After finding the line containing "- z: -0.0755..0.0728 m" below, please output that line and each following one through the line containing "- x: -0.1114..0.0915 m", exactly as written.
[Opening Material supplied section]
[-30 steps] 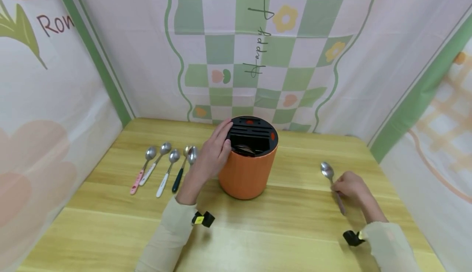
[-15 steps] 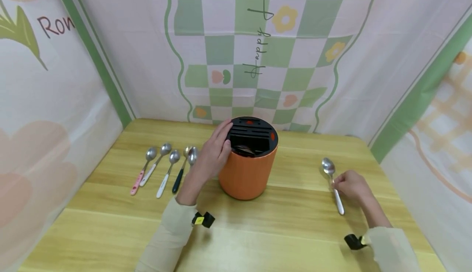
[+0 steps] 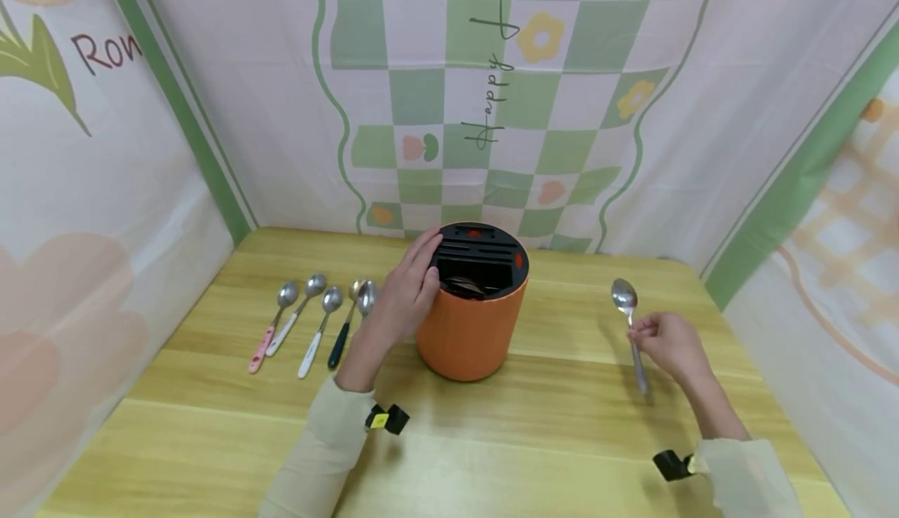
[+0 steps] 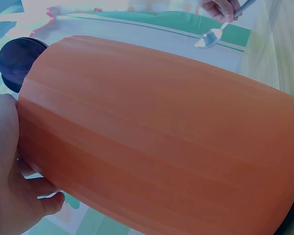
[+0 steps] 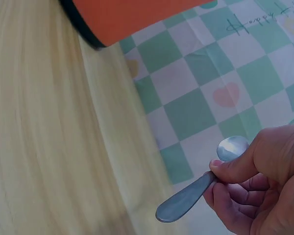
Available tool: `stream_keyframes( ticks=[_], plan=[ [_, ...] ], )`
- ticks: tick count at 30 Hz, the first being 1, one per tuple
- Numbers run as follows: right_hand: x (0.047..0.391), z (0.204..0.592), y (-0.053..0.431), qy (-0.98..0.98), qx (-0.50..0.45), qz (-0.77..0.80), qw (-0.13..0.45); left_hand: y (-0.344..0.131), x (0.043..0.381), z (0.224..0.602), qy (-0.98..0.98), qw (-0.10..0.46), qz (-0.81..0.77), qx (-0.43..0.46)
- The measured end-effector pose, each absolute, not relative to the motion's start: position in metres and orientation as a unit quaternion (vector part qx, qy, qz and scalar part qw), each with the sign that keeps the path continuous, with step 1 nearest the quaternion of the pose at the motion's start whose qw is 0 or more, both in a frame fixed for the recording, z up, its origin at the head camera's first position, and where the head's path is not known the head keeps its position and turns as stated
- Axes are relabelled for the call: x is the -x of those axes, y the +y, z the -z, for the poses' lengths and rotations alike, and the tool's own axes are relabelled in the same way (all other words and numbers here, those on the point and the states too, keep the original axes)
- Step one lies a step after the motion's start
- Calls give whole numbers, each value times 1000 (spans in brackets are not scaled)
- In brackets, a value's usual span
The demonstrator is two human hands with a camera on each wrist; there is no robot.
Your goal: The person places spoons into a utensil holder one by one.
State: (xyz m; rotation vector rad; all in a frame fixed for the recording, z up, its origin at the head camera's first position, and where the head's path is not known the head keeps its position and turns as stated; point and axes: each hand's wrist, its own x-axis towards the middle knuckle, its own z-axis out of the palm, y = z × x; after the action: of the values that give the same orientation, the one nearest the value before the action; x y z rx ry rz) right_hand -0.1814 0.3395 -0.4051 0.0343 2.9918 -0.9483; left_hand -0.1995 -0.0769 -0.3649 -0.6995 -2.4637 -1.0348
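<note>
In the head view, my left hand (image 3: pixel 403 296) rests against the left rim of an orange utensil holder (image 3: pixel 469 338) with a black slotted top. Its fingers lie fairly straight along that rim, also seen at the left edge of the left wrist view. My right hand (image 3: pixel 670 346) pinches a metal spoon (image 3: pixel 623 296) by its handle, right of the holder. Bowl up and away from me, the spoon hangs above the tabletop. The right wrist view shows thumb and fingers at the handle (image 5: pixel 185 198). Something shiny lies inside the holder's open compartment, mostly in shadow.
Several spoons lie left of the holder: one has a pink handle (image 3: pixel 262 349), others have white handles (image 3: pixel 309 354), and one is dark-handled (image 3: pixel 339 345). Another spoon (image 3: pixel 367 296) is partly behind my left hand. Patterned cloth (image 3: pixel 477 97) hangs behind the wooden table (image 3: pixel 548 440).
The spoon in my right hand has risen off the table and moved slightly away from me. My left hand and the utensil holder have stayed in place.
</note>
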Motion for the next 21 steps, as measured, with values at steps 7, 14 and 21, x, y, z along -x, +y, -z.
stream_keyframes(
  ticks=[7,14,21],
  plan=[
    [177,392,325,953,-1,300,-35,-77,199,366,-876,191,368,246],
    [170,381,312,953,1,301,-42,-76,197,365,-878,185,369,241],
    [167,371,304,954,7,293,-61,-76,198,365,-878,187,367,245]
  ],
)
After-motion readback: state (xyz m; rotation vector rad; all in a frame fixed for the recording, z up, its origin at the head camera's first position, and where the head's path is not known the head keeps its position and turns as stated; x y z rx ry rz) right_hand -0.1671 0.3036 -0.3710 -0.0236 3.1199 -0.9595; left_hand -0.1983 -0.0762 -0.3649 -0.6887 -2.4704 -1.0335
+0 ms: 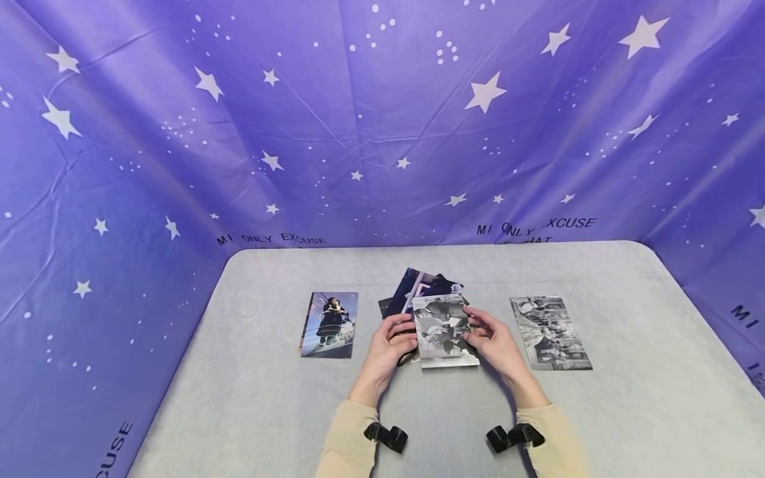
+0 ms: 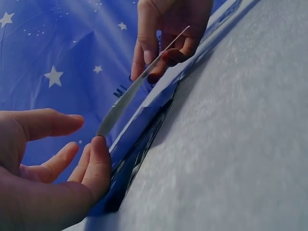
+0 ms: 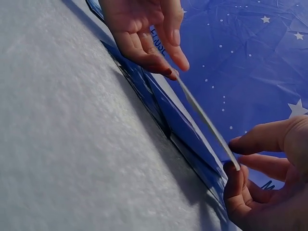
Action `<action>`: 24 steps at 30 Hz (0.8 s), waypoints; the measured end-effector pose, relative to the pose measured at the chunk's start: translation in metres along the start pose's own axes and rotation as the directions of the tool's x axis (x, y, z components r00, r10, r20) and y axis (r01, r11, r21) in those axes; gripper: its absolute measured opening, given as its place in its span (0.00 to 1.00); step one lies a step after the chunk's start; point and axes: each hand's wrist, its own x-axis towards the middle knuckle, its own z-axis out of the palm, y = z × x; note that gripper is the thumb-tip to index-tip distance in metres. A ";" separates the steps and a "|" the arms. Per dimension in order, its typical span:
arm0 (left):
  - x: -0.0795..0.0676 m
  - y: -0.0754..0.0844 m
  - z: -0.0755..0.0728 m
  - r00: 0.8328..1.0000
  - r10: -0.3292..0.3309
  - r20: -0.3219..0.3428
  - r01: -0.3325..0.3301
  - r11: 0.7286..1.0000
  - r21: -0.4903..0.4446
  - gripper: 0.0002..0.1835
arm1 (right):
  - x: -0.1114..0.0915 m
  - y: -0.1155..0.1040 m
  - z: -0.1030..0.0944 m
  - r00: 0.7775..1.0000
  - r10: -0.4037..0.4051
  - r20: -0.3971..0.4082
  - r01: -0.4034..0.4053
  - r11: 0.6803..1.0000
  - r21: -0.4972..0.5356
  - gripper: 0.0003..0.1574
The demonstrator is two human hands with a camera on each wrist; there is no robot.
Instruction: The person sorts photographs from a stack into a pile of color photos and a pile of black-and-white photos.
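Observation:
A black-and-white photo print (image 1: 443, 328) is held up in front of me, above a loose pile of dark and purple photo prints (image 1: 412, 290). My right hand (image 1: 495, 337) pinches its right edge between thumb and fingers, clearest in the right wrist view, where the print (image 3: 207, 120) appears edge-on. At the left edge, fingertips of my left hand (image 1: 390, 344) touch the print from below; in the left wrist view that thumb stands apart from it. A pale strip shows along the print's lower end; whether a second print lies behind cannot be told.
To the left on the grey table (image 1: 239, 411) lies a colour photo (image 1: 330, 325) of figures at a ship's railing. A black-and-white crowd photo (image 1: 552, 333) lies to the right. A purple star-patterned cloth (image 1: 382, 99) hangs beyond the table's edges.

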 end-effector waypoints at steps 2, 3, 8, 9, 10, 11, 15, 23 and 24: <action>0.003 -0.001 0.004 1.000 0.003 -0.009 -0.003 1.000 0.002 0.29 | 0.001 -0.001 -0.003 1.000 0.013 0.001 -0.013 1.000 0.009 0.34; 0.004 -0.001 0.006 1.000 0.003 -0.013 -0.003 1.000 0.004 0.29 | 0.001 -0.001 -0.004 1.000 0.018 0.001 -0.018 1.000 0.015 0.34; 0.010 -0.003 0.014 0.999 -0.016 -0.031 0.017 1.000 0.025 0.30 | 0.001 0.001 -0.009 1.000 0.019 0.000 -0.019 1.000 0.001 0.35; 0.010 -0.003 0.015 0.999 -0.019 -0.028 0.020 0.999 0.026 0.30 | 0.001 0.002 -0.010 1.000 0.017 -0.006 -0.017 1.000 -0.008 0.34; 0.011 -0.004 0.016 1.000 -0.018 -0.024 0.019 0.999 0.029 0.31 | 0.001 0.002 -0.011 1.000 0.014 -0.009 -0.014 1.000 -0.018 0.34; 0.011 -0.004 0.017 1.000 -0.020 -0.021 0.021 0.999 0.032 0.31 | 0.001 0.003 -0.011 1.000 0.014 -0.013 -0.014 1.000 -0.024 0.34; 0.013 -0.005 0.020 1.000 -0.020 -0.011 0.020 0.999 0.041 0.33 | 0.001 0.004 -0.015 1.000 0.018 -0.012 -0.018 1.000 -0.010 0.34; 0.017 -0.007 0.025 0.999 -0.030 0.016 0.029 0.998 0.059 0.32 | -0.001 0.005 -0.022 0.999 0.031 0.012 -0.032 0.999 0.031 0.35; 0.017 -0.007 0.026 0.999 -0.033 0.021 0.032 0.998 0.057 0.31 | -0.001 0.005 -0.023 0.999 0.031 0.015 -0.031 0.999 0.028 0.35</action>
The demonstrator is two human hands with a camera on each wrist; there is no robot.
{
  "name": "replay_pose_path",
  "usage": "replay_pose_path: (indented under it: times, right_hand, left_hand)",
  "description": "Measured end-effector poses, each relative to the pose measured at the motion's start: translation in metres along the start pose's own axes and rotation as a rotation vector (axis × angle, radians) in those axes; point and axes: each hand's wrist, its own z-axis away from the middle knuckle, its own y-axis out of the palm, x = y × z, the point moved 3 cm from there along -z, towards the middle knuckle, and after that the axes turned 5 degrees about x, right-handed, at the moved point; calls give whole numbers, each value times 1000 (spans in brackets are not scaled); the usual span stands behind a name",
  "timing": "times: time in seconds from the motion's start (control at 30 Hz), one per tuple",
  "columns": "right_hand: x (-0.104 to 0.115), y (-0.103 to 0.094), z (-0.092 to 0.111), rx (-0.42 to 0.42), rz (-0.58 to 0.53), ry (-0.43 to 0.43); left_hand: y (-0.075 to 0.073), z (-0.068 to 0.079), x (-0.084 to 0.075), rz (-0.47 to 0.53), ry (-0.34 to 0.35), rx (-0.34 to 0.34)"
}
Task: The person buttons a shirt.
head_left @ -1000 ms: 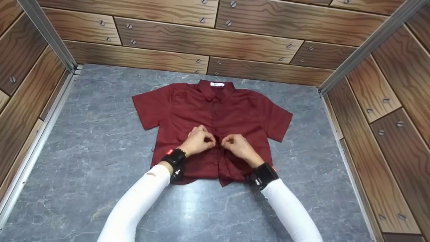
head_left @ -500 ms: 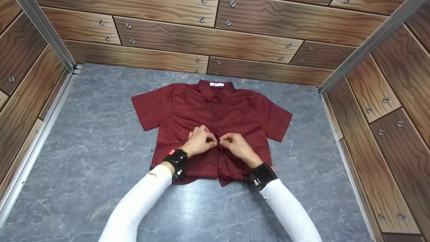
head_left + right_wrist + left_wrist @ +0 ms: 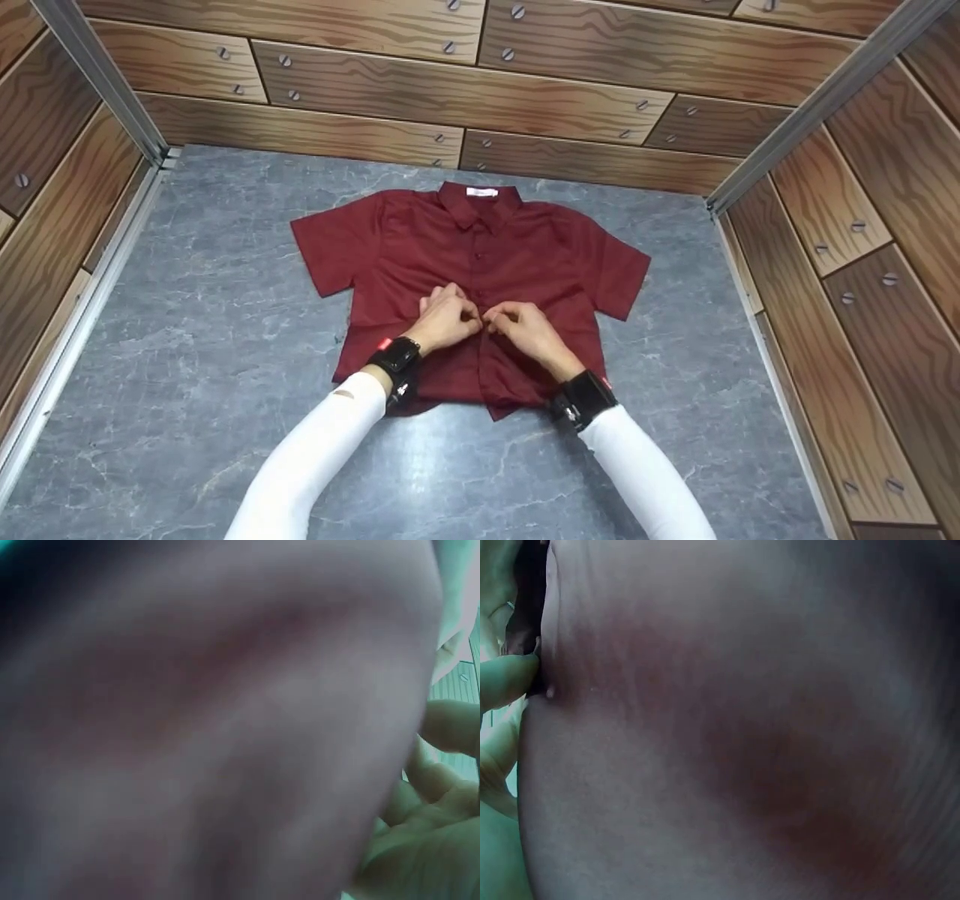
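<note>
A dark red short-sleeved shirt lies face up, its collar away from me and its front placket running down the middle. My left hand pinches the left side of the placket at mid-chest height. Opposite it, my right hand pinches the other edge, thumb against forefinger. The two sets of fingertips nearly meet over the button line. Up close in the left wrist view, fingertips grip the cloth edge beside a small button-like dot. Blurred shirt cloth fills most of the right wrist view, with fingers at its edge.
The shirt rests on a grey marbled surface. Wood-patterned panels rise at the back and both sides, with metal rails along the corners. A white label shows inside the collar.
My right hand has shifted slightly left, so the fingertips of both hands are closer together. The dark gap in the placket below them has narrowed.
</note>
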Motion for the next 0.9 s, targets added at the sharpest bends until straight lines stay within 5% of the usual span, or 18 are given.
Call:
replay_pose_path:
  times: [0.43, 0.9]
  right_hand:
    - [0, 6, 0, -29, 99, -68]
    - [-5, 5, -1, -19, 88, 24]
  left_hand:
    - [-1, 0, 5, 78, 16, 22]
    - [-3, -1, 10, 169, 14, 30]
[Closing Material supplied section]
[Reply to the exercise]
  - z: -0.0755..0.0728 m
  - r00: 0.8328..1.0000
  - r10: -0.3292..0.3309
  - r20: -0.3219..0.3428
  - r01: -0.3325..0.3301
  - r11: 0.7286..1.0000
  - r21: -0.4903..0.4446
  - gripper: 0.0002..0.1835
arm1 (right):
  - x: -0.1114..0.0915 m

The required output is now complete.